Could you count the lines below that include the word "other" and give only the number?

· · · · ·

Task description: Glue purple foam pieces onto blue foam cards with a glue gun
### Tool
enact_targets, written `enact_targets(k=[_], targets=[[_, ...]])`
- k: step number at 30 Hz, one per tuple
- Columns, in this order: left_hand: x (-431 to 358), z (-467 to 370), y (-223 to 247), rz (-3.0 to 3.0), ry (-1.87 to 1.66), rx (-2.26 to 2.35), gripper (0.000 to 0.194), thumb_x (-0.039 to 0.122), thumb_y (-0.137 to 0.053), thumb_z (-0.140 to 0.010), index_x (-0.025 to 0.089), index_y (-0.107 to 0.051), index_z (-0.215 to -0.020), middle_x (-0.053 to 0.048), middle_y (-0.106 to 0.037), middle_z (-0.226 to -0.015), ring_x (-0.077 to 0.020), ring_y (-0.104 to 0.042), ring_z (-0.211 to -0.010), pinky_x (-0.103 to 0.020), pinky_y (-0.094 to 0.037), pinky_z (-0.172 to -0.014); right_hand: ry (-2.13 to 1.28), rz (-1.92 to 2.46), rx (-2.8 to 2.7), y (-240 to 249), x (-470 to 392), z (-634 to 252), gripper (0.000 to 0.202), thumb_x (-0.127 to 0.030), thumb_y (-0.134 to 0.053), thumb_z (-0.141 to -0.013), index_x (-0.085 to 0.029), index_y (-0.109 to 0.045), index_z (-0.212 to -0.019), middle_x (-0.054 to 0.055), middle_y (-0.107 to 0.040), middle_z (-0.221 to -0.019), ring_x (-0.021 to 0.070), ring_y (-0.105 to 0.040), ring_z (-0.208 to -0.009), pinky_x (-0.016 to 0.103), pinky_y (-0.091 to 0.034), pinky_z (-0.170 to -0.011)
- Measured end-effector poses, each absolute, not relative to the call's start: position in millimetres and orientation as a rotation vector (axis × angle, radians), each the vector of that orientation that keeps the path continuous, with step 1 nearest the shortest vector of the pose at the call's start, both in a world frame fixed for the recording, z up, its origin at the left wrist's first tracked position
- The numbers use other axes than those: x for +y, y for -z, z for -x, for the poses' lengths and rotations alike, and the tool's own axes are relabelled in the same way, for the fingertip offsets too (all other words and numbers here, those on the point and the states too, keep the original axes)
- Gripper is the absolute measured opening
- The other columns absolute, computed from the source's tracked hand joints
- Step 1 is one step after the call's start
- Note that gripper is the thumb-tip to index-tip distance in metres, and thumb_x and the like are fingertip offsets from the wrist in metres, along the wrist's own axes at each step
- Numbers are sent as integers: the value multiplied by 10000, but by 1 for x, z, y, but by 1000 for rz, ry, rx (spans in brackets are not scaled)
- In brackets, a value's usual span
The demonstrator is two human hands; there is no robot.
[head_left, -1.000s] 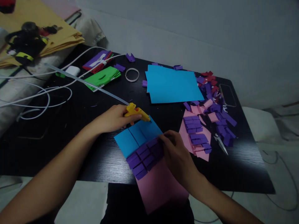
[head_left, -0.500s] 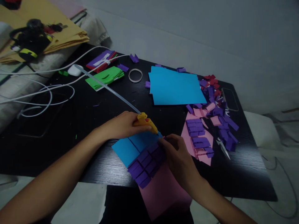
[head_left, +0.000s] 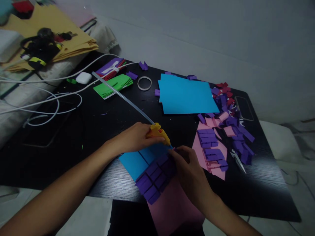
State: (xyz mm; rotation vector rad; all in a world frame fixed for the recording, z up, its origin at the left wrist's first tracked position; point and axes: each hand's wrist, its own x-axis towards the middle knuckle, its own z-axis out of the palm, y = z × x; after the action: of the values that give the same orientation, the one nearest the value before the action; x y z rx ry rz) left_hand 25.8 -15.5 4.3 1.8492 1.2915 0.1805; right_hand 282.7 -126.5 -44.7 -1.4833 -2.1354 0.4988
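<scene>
My left hand (head_left: 137, 136) is wrapped round a yellow glue gun (head_left: 162, 135), and a long clear glue stick (head_left: 125, 98) juts from its back end. The gun's nozzle points down at the edge of a blue paper sheet (head_left: 134, 167) marked with dark lines. Rows of folded purple paper pieces (head_left: 154, 175) lie across that sheet, with pink paper (head_left: 177, 206) below them at the table edge. My right hand (head_left: 190, 170) has its fingers pinched at the upper right end of the rows, close to the nozzle, on a purple paper piece mostly hidden by the fingers.
Blue sheets (head_left: 187, 95) lie farther back. To the right are pink paper with purple pieces (head_left: 208, 137), scissors (head_left: 238, 160), a loose purple and red heap (head_left: 240, 137) and a phone-like outline (head_left: 243, 108). White cables (head_left: 56, 96), green paper (head_left: 113, 86) and a ring (head_left: 144, 83) are left.
The whole view has shifted a little, so things sit slightly lower and to the right. Both hands keep their holds, with the nozzle still beside the right fingertips.
</scene>
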Motion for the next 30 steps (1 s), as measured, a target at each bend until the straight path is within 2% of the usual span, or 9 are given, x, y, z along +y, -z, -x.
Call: enact_targets(k=[4,10,15,18,21,23,26,30], targets=[[-17,-26,-3,-1845,-190,1298,676,809,-537,-918,166,-745,-888,-23,-619,-663,-158,-543,-565,-298,-308,-532,-544,1501,-2101,47,-128,-284,429,-169,-496,-1056,-327,-688,-1406,125,-586,-1386,264,-704,-1134,455,-662,-944],[-15,-22,-6,-1865,-168,1275,673,818,-534,-913,179,-691,-769,-15,-599,-630,-149,-518,-532,-294,-299,-515,-537,1473,-2203,45,-126,-288,526,-133,-495,-1031,-353,-620,-1492,128,-574,-1412,256,-713,-1124,434,-686,-899],[-11,-8,-12,-1863,-108,1231,585,746,-617,-894,186,-699,-746,0,-580,-597,-142,-500,-507,-284,-288,-486,-462,1457,-2238,38,-122,-287,522,-89,-455,-1029,-327,-660,-1446,142,-574,-1384,248,-729,-1087,432,-697,-889],[-8,4,-16,-1831,-121,1167,479,651,-685,-887,189,-747,-776,0,-642,-623,-140,-541,-519,-270,-318,-495,-440,1434,-2258,35,-120,-285,586,-50,-454,-1000,-304,-612,-1504,158,-592,-1397,262,-740,-1075,427,-707,-850],[-4,14,-19,-1779,-125,1092,411,590,-690,-903,200,-802,-836,-16,-737,-707,-157,-637,-588,-252,-396,-531,-436,1370,-2274,32,-119,-285,674,12,-454,-960,-289,-557,-1554,147,-637,-1404,289,-714,-1207,455,-695,-938],[-1,19,-19,-1777,-128,1090,424,592,-671,-914,203,-815,-824,-22,-755,-718,-161,-657,-605,-243,-424,-540,-422,1291,-2319,30,-120,-286,745,63,-441,-915,-268,-530,-1576,137,-668,-1409,294,-696,-1245,483,-683,-987],[2,24,-19,-1806,-124,1121,480,628,-650,-918,194,-819,-802,-18,-720,-651,-143,-606,-536,-235,-398,-494,-331,1217,-2441,25,-121,-284,839,117,-411,-834,-207,-502,-1602,150,-687,-1421,306,-686,-1230,520,-674,-1004],[2,25,-16,-1796,-137,1088,497,640,-650,-920,182,-826,-842,-25,-719,-656,-126,-588,-502,-220,-393,-470,-190,1191,-2578,18,-119,-280,760,129,-400,-796,-90,-615,-1491,186,-716,-1391,315,-675,-1179,508,-668,-1009]])
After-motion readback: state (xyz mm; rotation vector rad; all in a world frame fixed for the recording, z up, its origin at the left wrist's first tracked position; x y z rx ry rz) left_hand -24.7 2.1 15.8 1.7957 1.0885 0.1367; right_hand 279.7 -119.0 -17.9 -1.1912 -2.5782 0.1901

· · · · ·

▶ [Answer to the problem]:
2